## Task
Two lines below mark the span: the one containing "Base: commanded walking" and the one containing "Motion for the". Set down both, plus every line between, exactly as they stand, and nothing else.
*** Opening Data section ***
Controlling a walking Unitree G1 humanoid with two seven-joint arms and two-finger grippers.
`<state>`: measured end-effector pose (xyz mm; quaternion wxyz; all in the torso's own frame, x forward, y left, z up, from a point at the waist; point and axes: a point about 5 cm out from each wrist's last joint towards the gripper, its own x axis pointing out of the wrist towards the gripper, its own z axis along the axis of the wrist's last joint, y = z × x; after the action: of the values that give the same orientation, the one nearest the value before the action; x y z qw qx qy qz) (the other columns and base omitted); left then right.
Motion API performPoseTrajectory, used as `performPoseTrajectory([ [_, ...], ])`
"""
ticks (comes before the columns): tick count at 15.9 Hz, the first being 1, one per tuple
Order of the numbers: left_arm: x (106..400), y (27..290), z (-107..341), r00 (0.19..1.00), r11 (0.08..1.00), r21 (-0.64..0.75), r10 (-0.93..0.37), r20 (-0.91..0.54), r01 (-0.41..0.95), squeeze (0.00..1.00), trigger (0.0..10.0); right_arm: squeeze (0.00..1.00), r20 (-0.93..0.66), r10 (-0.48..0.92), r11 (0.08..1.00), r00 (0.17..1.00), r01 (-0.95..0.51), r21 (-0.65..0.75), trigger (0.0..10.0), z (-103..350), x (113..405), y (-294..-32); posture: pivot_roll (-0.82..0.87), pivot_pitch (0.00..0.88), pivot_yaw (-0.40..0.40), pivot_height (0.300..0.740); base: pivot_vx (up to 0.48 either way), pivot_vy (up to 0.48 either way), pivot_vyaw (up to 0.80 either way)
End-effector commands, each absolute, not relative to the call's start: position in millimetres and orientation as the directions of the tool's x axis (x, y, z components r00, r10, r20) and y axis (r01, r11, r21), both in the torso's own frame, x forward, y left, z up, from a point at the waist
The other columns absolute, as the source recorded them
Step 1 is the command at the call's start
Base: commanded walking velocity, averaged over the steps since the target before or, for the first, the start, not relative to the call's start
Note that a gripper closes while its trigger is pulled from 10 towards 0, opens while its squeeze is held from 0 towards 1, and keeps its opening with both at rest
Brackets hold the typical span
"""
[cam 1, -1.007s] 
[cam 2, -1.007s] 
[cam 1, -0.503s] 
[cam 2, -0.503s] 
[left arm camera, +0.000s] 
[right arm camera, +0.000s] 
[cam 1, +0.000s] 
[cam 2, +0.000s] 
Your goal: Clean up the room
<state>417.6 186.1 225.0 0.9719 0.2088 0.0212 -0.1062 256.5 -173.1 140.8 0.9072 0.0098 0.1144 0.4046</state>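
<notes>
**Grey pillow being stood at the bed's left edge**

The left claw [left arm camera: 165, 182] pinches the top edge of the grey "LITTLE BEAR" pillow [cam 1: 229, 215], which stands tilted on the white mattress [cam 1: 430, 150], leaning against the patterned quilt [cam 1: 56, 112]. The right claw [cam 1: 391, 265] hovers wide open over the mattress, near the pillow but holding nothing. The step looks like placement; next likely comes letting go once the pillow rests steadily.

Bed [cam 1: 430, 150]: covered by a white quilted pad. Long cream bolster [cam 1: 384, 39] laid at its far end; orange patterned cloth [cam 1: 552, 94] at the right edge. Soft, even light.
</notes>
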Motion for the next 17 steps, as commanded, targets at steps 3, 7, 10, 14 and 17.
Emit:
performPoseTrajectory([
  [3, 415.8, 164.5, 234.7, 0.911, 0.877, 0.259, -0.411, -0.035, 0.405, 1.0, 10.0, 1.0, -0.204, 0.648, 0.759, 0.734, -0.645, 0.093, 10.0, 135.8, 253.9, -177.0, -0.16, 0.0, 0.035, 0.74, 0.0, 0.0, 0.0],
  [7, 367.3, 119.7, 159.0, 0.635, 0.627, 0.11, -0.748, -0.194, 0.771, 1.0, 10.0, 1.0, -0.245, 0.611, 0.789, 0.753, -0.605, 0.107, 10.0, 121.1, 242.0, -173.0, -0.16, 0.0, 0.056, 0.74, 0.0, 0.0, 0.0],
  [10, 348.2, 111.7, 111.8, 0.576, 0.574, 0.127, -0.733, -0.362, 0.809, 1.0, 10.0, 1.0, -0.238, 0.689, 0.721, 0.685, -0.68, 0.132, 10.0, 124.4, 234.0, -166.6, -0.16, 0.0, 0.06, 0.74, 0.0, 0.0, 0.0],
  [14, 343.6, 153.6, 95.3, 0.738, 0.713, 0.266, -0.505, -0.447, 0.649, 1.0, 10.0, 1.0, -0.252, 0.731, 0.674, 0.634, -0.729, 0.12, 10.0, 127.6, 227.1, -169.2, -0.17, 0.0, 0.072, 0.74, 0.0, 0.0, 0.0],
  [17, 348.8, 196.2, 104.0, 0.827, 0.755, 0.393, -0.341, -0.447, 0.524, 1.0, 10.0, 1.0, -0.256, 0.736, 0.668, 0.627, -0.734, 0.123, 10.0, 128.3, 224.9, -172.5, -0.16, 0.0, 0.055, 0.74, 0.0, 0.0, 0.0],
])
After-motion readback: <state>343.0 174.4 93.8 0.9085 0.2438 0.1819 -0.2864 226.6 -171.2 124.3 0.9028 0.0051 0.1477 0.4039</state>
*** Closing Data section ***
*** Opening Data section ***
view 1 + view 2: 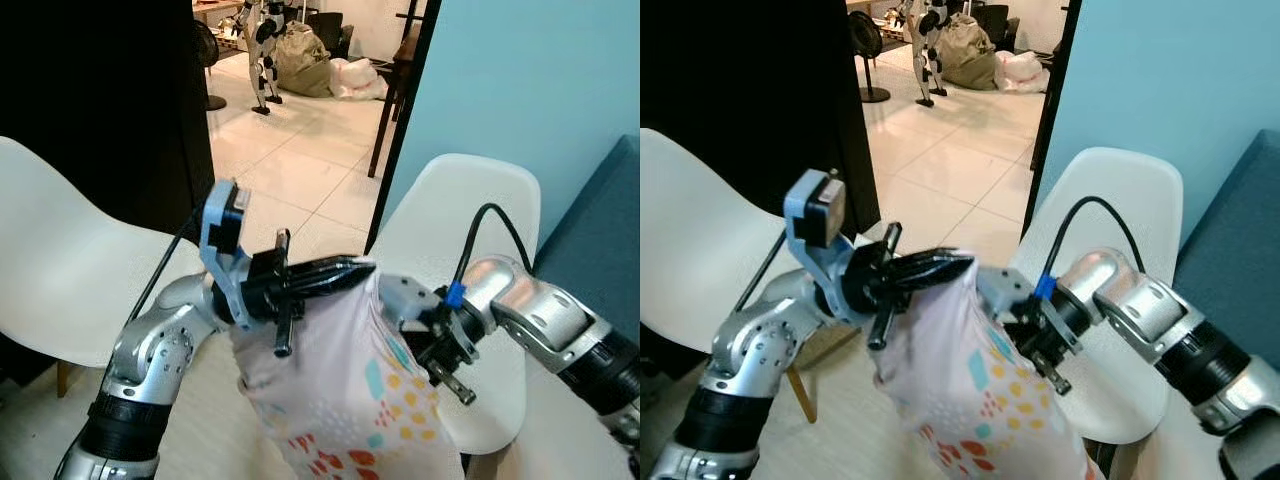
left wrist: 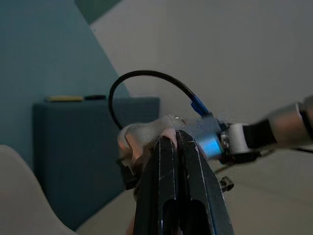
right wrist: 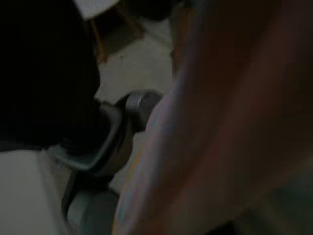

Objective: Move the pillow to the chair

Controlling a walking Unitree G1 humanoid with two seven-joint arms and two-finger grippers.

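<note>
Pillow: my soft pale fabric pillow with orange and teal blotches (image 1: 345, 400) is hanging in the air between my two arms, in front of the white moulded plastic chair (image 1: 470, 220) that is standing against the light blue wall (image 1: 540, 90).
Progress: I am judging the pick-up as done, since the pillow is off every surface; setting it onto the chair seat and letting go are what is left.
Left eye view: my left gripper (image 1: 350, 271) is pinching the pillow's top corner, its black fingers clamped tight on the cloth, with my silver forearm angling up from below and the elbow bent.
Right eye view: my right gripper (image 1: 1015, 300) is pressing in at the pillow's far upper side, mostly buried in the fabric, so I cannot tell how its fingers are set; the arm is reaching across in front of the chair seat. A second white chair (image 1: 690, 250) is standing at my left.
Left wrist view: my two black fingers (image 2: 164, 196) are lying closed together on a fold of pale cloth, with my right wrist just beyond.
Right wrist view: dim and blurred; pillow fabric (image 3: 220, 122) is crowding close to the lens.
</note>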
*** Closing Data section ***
## Expected answer
Base: commanded walking velocity, averaged over the steps since the target before or, for the first, the start, not relative to the call's start
Note that a gripper closes while its trigger is pulled from 10 towards 0, opens while its squeeze is held from 0 towards 1, and keeps its opening with both at rest
Brackets hold the typical span
"""
[cam 1, -1.007s] 
[cam 2, -1.007s] 
[cam 1, -0.503s] 
[cam 2, -0.503s] 
[left arm camera, +0.000s] 
[right arm camera, +0.000s] 
[cam 1, +0.000s] 
[cam 2, +0.000s] 
Your goal: Clean up the room
<state>417.6 186.1 225.0 0.9719 0.2088 0.0212 -0.1062 256.5 -173.1 140.8 0.9072 0.0098 0.1144 0.4046</state>
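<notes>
**Grey pillow being stood at the bed's left edge**

The left claw [left arm camera: 165, 182] pinches the top edge of the grey "LITTLE BEAR" pillow [cam 1: 229, 215], which stands tilted on the white mattress [cam 1: 430, 150], leaning against the patterned quilt [cam 1: 56, 112]. The right claw [cam 1: 391, 265] hovers wide open over the mattress, near the pillow but holding nothing. The step looks like placement; next likely comes letting go once the pillow rests steadily.

Bed [cam 1: 430, 150]: covered by a white quilted pad. Long cream bolster [cam 1: 384, 39] laid at its far end; orange patterned cloth [cam 1: 552, 94] at the right edge. Soft, even light.
</notes>
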Motion for the next 17 steps, as commanded, targets at steps 3, 7, 10, 14 and 17.

That completes the exercise.